Los alimentos anacrónicos como una metáfora de la (no) espera
La incapacidad de esperar, que insufla la sociedad moderna, se traslada incluso a los alimentos. Fina observación la que hace Köhler cuando dice que: “ni los productos de la agricultura, ni las estaciones del año, tienen ya ese aroma especial que una vez ligó un sabor particular a un mes”, recordándonos que pagamos un precio por tanta impaciencia, cuando “nos inundan con fresas, entre mayo y diciembre, que no huelen ya a nada, y a nada nos recuerdan”, un anacronismo que refleja nuestra baja predisposición a esperar que algo madure, una metáfora que se extiende a muchos otros ámbitos de la vida.
Cuando la espera duele, con razón
La espera suele tener una connotación negativa. Su expresión más miserable, en la vida cotidiana, son los atascos.

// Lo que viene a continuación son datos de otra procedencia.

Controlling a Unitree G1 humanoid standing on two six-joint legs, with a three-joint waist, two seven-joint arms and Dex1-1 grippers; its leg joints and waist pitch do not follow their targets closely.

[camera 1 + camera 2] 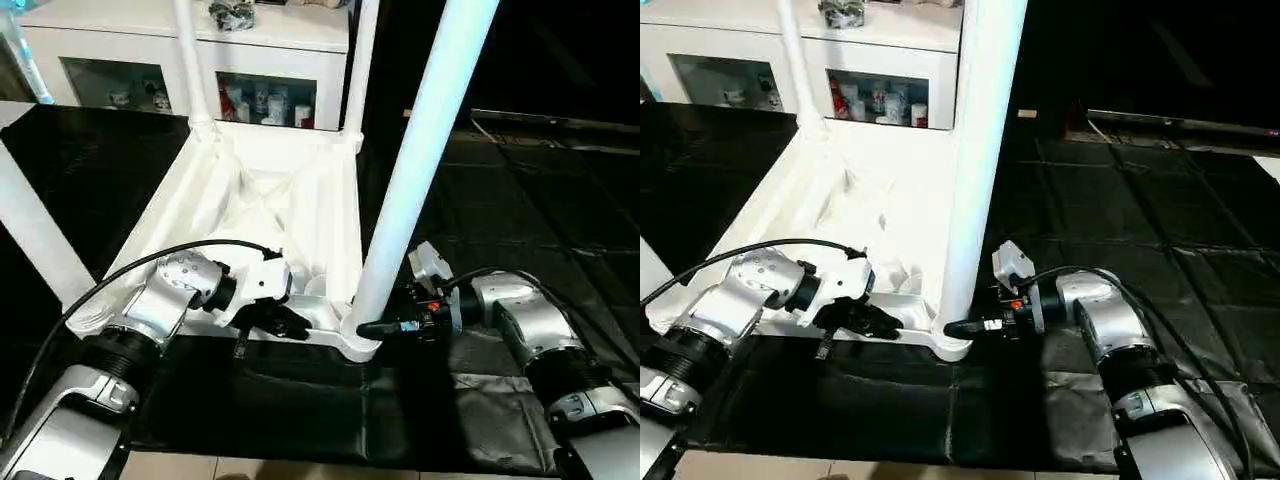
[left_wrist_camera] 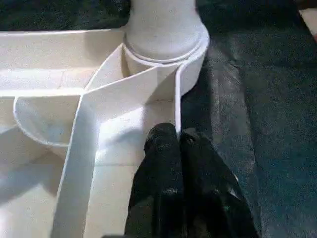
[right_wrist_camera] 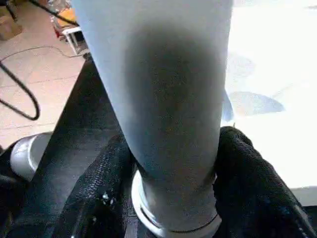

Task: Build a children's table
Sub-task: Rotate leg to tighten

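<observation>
At the near right corner of the upturned table top point(image 1: 270, 200), which lies on a black floor mat point(image 1: 300, 400), the right pincer point(image 3: 171, 198) has its fingers around the base of a leg point(image 1: 420, 170) standing in its socket. Whether they grip firmly is hard to tell. The left pincer point(image 2: 176, 148), fingers pressed together, rests on the ribbed underside beside that corner. Steadying the top while pushing the leg straight down should seat it squarely. Farther off, two legs stand at the far corners, with a white cabinet point(image 1: 260, 60) beyond.

You can't see the near leg point(image 1: 425, 150) above the frame edge, and it hides the right gripper's point(image 1: 372, 328) far finger
</observation>
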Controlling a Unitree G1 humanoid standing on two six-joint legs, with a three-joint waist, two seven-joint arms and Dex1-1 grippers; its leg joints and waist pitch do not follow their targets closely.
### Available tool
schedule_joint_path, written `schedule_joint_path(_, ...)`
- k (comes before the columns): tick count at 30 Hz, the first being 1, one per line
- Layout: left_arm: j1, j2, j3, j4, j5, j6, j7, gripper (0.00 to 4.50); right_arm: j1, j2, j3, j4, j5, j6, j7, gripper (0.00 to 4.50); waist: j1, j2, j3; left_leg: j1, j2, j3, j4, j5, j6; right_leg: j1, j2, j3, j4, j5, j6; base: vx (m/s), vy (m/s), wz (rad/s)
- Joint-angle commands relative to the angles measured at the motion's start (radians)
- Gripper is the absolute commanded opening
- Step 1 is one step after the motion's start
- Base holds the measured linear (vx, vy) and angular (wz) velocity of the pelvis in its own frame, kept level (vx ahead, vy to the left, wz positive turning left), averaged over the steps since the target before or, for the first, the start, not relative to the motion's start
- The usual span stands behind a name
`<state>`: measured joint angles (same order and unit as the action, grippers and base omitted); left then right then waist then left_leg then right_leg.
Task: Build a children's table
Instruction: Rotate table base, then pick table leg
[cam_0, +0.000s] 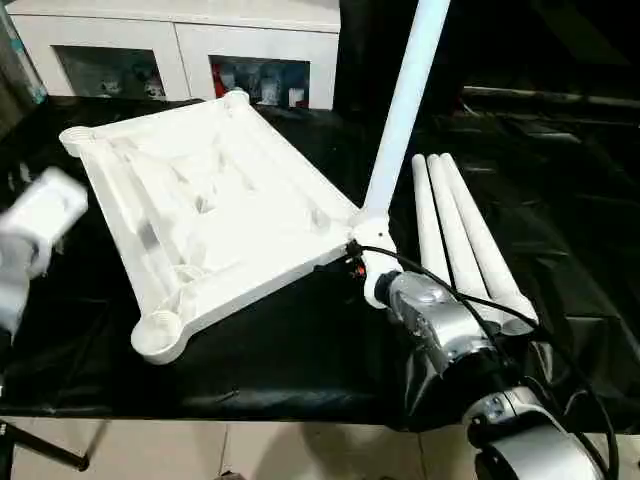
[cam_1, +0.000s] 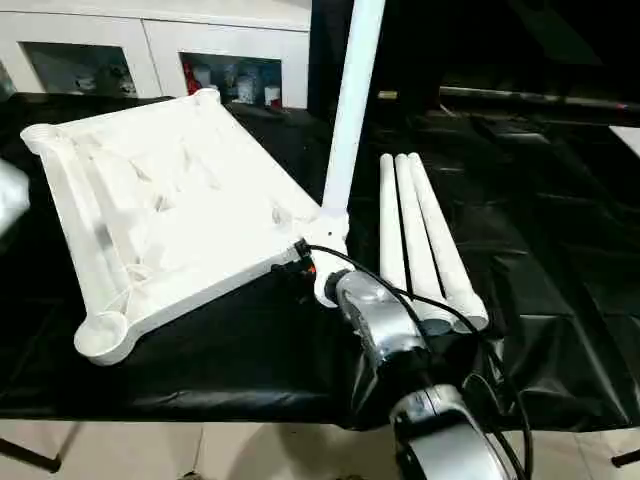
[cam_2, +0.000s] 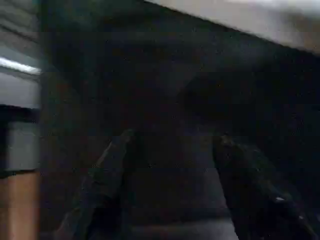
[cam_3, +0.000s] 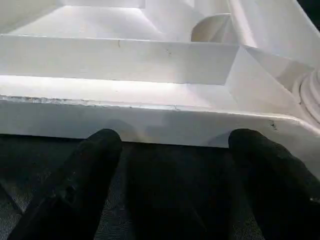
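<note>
**Ann:** Black sheeting (cam_0: 300, 350) covers the work surface, with a white glass-doored cabinet (cam_0: 180, 50) across the upper left of the frame. Starting at the far left: the left arm (cam_0: 30, 235) is a pale blur at the edge, and its left gripper (cam_2: 170, 195) shows two dark fingers standing well apart with nothing between them.

**Ben:** And centre-left is the tabletop (cam_0: 200, 215), underside up, ribs crossing, round sockets at the corners. It lies tilted, the near-left socket (cam_0: 160, 335) low in the frame.

**Ann:** One leg (cam_0: 400, 110) already stands in the right-hand corner socket, rising steeply to the top edge. So I'd judge one of four legs done.

**Ben:** The right gripper (cam_3: 170, 185) sits just beside that corner. Fingers wide, empty, facing the tabletop's rim without touching it.

**Ann:** Right of centre, three spare legs (cam_0: 460, 240) lie side by side, touching, on the sheeting.

**Ben:** Next move, I'd guess: reach for one of those, close around it, carry it to an open socket and line it up square before pushing in. Smooth round plastic, so it may roll or slip.
</note>
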<state>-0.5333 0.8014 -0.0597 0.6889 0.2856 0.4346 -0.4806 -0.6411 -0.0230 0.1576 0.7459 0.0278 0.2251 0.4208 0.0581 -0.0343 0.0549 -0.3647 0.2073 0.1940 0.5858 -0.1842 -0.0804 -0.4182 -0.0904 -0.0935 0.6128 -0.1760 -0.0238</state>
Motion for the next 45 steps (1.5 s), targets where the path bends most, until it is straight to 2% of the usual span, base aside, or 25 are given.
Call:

Pero hay, sin duda, momentos peores como estar en una sala de espera de un hospital esperando que te den un diagnóstico que puede ser doloroso. O intuir que estas esperando, impotente, por algo que va a ocurrir y que no te gusta nada.
En algunas esperas, como dice la autora, “algo duele”. Es un monólogo, con nosotros mismos, al que no le falta cierta dramaturgia, sobre todo si es otra persona la que nos hace esperar. También “cuando pacta con la enfermedad” se hace especialmente dura. Decidir esperar es mucho mejor a que nos obliguen a hacerlo.
Y ya termino…
Me gustaría compartir, antes de terminar, mi propia versión de la “espera activa”, por el largo viaje que estoy viviendo para escribir mi libro sobre Inteligencia Colectiva. Son, ya, 5 años, en los que a veces no he gestionado bien las muchas pausas que me he tomado, “esperando” que algo me acelere para llegar pronto a la meta. Pero visto el camino en perspectiva, pienso que en cada tregua que me regalé, o que me impusieron, mi texto creció de alguna manera. Si hubiera acelerado la marcha y quemado etapas, hoy no estaría contento de haber publicado cualquiera de los manuscritos que fui capaz de producir hace dos o tres años. En cada espera, afloraron matices y descubrí desajustes que me han ido acercando al libro que me gustaría escribir. “Esperar” ha valido la pena…
En fin, me vino anoche, mientras rumiaba este post, un recuerdo de esas personas muy mayores o, con depresión, que se quejan amargamente de no tener nada, que les ilusione, por lo que esperar. Ese vacío debe ser terrible, y creo que ninguno de nosotros estamos a salvo de pasar por eso, así que bien vale la pena celebrar que, hoy, haya cosas que deseemos que ocurran y que sepamos que son posibles para que tenga sentido esperar por ellas, mientras intentamos provocarlas.
Araceli Cabello
Que buen tema para reflexionar. Me pasó hace unos días mi pareja y yo, en una sala de espera de una consulta médica durante hora y media sin teléfono, revistas, prensa…. al principio resultó cuanto menos desesperante pero visto con perspectiva fue muy placentero!!
Iván
Muy buenas reflexiones Amalio. Parece claro que algunas de las esperas nos son sencillas en los tiempos que vivimos y eso crea tensiones internas y/o externas. Me ha parecido muy acertado el comentario de Julen sobre eso de la soberanía del tiempo. Un abrazo.
Julen
Creo que todo depende de la “soberanía” sobre el tiempo propio. Si dispones de soberanía, entonces la espera no plantea problema alguno. Puede ser útil para relajar. Sin embargo, si no dispones de soberanía, la espera es un sufrimiento añadido, algo que quien tiene el poder aplica casi como castigo a quien está por debajo. De todas formas, como bien apuntas, en general, vivimos en un tiempo en que “esperar” desespera. Nos han metido ese virus.